In the set design, brutalism was reimagined in the dormitory with striking interiors without ornamentation, a monochrome box of concrete, steel, and exposed controlled light, resulting in a dehumanisation that suppresses individuality and turns people into numbers. The choice of colour, material, and volume creates a sense of unease and uncertainty in the order of design elements.
Nostalgia as a Design Tool

Inspired by childhood memories or surreal environments, the game takes place in a modelled schoolyard, playroom, or a maze that challenges the perception capabilities of the human mind. It is a clever manipulation of scale, colour, and surfaces, evoking a false tactile experience of nostalgia that is terrifying and enjoyable.
Movement Through Confusion

To empower manipulation and disempowerment, the designers had crafted transitional spaces that are not intentional and lack lighting, signage, and clear movement, forming a chaotic setting for players. It serves no functional clarity; this architectural confusion mirrors the psychological state of the players. This philosophical approach to the transition spaces, the hallways, staircases, and waiting areas, indicates the deliberate absence of orientation, breaking the traditional notion of gently moving through the space.

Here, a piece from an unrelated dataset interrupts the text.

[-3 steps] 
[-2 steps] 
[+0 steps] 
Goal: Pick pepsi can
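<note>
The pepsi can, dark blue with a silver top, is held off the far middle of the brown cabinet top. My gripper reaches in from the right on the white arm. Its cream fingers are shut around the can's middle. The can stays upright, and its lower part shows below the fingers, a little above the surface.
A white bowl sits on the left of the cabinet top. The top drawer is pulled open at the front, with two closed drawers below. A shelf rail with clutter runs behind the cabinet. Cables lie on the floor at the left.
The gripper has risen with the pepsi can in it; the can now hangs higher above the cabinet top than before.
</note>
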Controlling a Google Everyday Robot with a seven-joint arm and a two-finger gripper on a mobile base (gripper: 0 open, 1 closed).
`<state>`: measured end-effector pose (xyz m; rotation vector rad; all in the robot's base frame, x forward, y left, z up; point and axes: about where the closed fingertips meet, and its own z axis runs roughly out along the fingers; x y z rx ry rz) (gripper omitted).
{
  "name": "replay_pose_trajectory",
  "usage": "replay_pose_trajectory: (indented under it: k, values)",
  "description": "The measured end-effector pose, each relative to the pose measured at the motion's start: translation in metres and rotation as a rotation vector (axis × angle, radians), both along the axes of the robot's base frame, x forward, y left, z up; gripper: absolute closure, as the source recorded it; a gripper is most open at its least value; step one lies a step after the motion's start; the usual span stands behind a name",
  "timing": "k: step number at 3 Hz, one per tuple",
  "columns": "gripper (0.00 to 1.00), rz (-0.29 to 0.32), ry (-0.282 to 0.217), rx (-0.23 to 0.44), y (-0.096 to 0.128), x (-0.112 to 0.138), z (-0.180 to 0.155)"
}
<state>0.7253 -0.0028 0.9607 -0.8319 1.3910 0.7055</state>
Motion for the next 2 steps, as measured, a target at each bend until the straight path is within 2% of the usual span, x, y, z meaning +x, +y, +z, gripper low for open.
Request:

Squid Game Interiors as Silent Storytellers
In Squid Game, architecture is more than a backdrop; it is a narrative force, shaping the viewer’s emotions as much as the characters’ fates. The show’s set design masterfully constructs psychological landscapes, where space manipulates memory, behaviour, and perception with the precision of a script. Each corridor, staircase, and chamber becomes a character in itself, speaking in a visual language of control, hierarchy, and illusion.
Rooted in brutalism yet wrapped in childlike nostalgia, the series uses geometry to communicate power, circles for workers, triangles for enforcers, squares for commanders, embedding societal structure into every architectural gesture. But beyond symbolism, these spaces touch something deeper: they disorient, unsettle, and move us. In doing so, Squid Game reveals the extraordinary potential of interior design not just to house a story, but to become the story, a chilling reminder that design, at its most powerful, doesn’t just look good. It changes how we feel, think, and ultimately, how we see the world.